Drittes Update Starcraft II Wings of Liberty bietet nach zwei Wochen Spielen immer noch eine Menge Spielspaß. Das Spiel ist auf jeden Fall auch für Anfänger geeignet und die sollten sich nicht von der Tatsache abschrecken lassen, dass der erste Teil in Südkorea schon seit längerem staatlich anerkannte Sportart geworden ist. Die Missionen sind in vier Schwierigkeitsgraden zu bewältigen und auch beim zweiten oder dritten Mal Spielen einer Mission wird das Spielen nicht langweilig. Die Spielstruktur und der Spielaufbau sowie die Spielsteuerung haben sich dabei nicht geändert. Wer dies als Anlass zur Kritik nehmen möchte, bitteschön. Beeinträchtigen kann dies den Spielspaß allerdings nicht wirklich. Zwischendurch hatte ich kurz den Eindruck, ich könnte die Missionen allzu schnell durchspielen, aber die Spielzeit der einzelnen Missionen erhöht sich je weiter die Geschichte fortschreitet. Es wird halt immer schwerer, die Zerg und/oder Protoss zurückzuhalten und schließlich zu besiegen… Wirklich interessant ist die Geschichte, in die man mithilfe der Videos und Cinematics hineingezogen wird. Spannend wie ein Kinofilm. Die neuen Einheiten sind allesamt interessant gestaltet und das Terrain und die Karten sind mit allerhand liebevollen Details ausgestattet. Starcraft II Wings of Liberty ist meines Erachtens ein großer Erfolg und wird sich ebenso etablieren wie Starcraft I das schon getan hat.

7 Kommentare

  1. Benjamin sagt:

    Habe das Spiel ja inzwischen durchgespielt und zwar auf zwei Notebooks… Einmal auf einem Acer Aspire 5520G mit Nvidia GeForce 8600M GS (Details: niedrig bis mittel) und einmal auf einem Sony Vaio mit besserer Graka (Details: mittel bis hoch). Bei beiden Notebooks gab es beim Spielen immer mal Momente, in denen ich AFK war und trotzdem ist die Graka nicht überhitzt gewesen. Weiß also auch nicht genau, was da los ist.

  2. Manny sagt:

    also mit dem letzten patch haben sie so weit ich weiss noch nix behoben

  3. Patrick sagt:

    heute kam ein patch….. behoben hat er das überhitzungsproblem allerdings nicht… so wie einige andere dinge, die nicht behoben wurden… frage mich was blizzard da macht ??

  4. Benjamin sagt:

    Danke für die Info!
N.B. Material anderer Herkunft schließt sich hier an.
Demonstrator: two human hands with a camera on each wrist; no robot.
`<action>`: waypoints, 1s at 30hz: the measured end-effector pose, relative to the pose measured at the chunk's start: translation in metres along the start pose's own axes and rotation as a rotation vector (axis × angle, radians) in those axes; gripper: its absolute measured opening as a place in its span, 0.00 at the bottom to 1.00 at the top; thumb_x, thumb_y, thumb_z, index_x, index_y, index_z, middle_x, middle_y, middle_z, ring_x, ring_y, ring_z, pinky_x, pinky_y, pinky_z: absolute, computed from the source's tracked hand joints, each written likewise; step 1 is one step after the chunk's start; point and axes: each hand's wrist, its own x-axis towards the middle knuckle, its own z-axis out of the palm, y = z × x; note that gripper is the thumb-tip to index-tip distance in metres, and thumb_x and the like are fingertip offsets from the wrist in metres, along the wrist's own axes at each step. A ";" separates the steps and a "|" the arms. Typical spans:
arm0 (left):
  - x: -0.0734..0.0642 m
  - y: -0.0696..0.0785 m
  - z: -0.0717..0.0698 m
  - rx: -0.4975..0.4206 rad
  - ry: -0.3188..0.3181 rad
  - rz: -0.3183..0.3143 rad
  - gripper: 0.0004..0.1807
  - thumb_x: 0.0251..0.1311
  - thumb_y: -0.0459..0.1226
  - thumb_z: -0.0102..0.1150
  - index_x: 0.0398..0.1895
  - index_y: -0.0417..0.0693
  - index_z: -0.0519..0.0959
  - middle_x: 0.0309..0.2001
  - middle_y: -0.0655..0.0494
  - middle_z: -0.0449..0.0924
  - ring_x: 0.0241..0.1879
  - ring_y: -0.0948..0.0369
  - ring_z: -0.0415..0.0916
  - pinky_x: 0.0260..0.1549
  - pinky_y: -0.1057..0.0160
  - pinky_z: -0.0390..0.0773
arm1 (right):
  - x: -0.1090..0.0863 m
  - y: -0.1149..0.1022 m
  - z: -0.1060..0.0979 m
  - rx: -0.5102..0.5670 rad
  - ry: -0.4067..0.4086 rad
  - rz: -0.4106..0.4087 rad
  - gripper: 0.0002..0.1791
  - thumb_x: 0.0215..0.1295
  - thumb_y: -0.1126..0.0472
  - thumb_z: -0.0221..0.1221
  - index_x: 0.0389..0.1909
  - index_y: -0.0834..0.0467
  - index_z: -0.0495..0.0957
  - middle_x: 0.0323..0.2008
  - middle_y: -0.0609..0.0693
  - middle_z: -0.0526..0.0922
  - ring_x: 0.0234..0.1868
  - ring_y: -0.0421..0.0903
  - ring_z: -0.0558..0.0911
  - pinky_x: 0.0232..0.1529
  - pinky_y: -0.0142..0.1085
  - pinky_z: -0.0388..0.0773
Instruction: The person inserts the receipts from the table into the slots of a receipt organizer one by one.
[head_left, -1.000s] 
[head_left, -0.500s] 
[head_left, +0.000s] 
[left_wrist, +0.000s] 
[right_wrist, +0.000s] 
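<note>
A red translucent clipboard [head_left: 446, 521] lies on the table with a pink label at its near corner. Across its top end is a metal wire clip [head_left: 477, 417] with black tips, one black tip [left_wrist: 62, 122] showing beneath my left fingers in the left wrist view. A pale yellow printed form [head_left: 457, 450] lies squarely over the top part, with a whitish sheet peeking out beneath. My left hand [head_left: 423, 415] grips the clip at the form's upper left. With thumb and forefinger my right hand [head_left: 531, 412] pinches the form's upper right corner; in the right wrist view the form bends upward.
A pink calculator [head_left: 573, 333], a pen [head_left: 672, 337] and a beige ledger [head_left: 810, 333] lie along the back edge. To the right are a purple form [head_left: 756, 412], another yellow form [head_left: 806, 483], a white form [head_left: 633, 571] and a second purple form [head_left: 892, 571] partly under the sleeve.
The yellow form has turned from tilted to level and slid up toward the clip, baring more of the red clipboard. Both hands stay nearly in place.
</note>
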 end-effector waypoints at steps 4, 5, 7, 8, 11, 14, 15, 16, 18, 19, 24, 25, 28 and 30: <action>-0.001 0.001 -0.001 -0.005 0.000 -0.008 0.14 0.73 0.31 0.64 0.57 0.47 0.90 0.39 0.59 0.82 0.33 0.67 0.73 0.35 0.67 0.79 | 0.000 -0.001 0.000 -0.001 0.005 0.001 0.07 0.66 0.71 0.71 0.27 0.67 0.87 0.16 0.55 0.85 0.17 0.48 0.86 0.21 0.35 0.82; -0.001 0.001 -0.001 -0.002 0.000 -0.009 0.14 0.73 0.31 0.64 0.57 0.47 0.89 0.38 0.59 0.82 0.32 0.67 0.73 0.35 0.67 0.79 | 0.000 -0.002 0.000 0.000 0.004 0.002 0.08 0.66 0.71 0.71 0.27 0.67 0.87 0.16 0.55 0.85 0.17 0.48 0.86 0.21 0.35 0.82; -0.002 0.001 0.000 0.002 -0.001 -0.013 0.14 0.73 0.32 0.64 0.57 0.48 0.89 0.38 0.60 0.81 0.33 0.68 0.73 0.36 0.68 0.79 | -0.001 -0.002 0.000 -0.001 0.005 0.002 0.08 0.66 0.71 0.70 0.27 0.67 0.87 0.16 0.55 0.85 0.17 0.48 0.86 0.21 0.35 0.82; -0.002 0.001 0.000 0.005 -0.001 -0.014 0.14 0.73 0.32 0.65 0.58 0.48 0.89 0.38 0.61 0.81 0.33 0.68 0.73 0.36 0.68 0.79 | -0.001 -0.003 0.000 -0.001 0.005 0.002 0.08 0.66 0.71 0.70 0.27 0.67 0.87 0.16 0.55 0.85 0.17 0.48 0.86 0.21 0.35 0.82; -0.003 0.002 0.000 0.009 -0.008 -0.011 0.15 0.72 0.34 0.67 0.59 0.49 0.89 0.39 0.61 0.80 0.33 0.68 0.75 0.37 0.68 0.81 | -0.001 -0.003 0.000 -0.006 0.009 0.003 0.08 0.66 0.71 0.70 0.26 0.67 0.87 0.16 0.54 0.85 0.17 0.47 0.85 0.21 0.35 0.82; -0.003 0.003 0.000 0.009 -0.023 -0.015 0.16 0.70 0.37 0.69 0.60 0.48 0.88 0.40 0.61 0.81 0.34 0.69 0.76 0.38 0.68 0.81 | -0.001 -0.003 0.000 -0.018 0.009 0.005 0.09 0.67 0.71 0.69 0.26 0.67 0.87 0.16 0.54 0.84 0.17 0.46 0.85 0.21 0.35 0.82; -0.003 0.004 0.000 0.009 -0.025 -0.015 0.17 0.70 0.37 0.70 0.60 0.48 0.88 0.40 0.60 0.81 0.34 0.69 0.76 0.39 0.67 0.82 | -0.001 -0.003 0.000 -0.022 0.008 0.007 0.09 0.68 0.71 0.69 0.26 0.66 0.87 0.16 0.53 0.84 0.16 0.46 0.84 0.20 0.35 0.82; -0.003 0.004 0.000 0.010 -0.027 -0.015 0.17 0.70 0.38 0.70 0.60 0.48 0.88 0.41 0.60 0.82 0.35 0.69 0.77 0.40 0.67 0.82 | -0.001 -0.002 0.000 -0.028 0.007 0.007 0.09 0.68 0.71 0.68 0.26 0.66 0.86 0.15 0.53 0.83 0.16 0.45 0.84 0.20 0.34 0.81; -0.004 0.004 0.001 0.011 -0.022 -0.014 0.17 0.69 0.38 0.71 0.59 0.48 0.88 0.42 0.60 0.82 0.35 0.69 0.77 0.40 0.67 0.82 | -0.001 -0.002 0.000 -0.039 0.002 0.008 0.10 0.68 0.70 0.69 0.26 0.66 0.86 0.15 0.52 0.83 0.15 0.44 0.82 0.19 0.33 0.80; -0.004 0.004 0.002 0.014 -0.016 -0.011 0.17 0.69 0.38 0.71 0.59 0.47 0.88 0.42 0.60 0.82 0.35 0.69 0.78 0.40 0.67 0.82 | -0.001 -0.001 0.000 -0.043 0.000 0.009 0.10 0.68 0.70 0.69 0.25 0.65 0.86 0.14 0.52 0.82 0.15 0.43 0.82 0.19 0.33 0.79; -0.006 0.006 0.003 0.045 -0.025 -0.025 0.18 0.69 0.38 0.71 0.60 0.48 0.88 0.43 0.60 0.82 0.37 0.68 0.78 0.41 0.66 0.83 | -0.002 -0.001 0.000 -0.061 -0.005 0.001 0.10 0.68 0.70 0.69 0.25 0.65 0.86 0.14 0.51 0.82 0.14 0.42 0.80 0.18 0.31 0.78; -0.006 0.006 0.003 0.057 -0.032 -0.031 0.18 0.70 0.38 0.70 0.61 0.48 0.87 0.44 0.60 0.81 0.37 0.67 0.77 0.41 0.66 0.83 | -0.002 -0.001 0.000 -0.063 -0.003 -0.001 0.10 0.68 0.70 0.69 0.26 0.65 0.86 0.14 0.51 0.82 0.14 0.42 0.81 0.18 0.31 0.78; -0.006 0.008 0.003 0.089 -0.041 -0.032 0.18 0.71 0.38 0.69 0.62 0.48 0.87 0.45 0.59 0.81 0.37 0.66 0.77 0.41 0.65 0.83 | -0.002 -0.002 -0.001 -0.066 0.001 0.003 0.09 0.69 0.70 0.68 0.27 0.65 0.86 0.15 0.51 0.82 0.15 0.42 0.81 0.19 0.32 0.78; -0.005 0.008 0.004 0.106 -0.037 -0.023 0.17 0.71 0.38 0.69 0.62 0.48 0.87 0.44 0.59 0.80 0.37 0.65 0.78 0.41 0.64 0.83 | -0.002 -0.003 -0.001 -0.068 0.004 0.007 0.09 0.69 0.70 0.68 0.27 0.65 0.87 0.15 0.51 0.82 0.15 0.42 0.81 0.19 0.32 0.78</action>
Ich kann mir vorstellen, dass das mit einem Patch dann demnächst behoben wird. In dem Artikel wird ja eine recht einfache Lösung zur Selbsthilfe angeboten, ich werde das aber erst einmal nicht machen, nachdem ich schon ein paar Stunden gespielt habe in den letzten Tagen und der Fehler bisher bei mir nicht afutrat. Ich habe mich ebenfalls längere Zeit im Missionsraum aufgehalten und mein System blieb immer stabil. Zumindest weiß ich jetzt Bescheid, falls so etwas passieren sollte.

  5. Peter sagt:

    Nur schade zu sehen, das die Fehler aus der Beta mit ins finale Game gerutscht sind:

    „StarCraft 2 – Absturz wegen überhitzter Grafikkarten“:
    http://www.gamestar.de/spiele/starcraft-2-wings-of-liberty/news/starcraft_2,43475,2316635.html

    Der Geschmack ist ja bekanntlich unterschiedlich, aber das Game ist eigentlich nur aufgewärmte Kost. Wobei wem kann man es verübeln, funktioniert hat es ja schon damals 🙂

  6. Stefan Bornemann sagt:

    Wieso? Das Foto ist doch authentisch;-)

  7. Benjamin sagt:

    Hey, trotz meines Blicks auf dem Foto: Ich bin nicht wahnsinnig geworden… (noch nicht).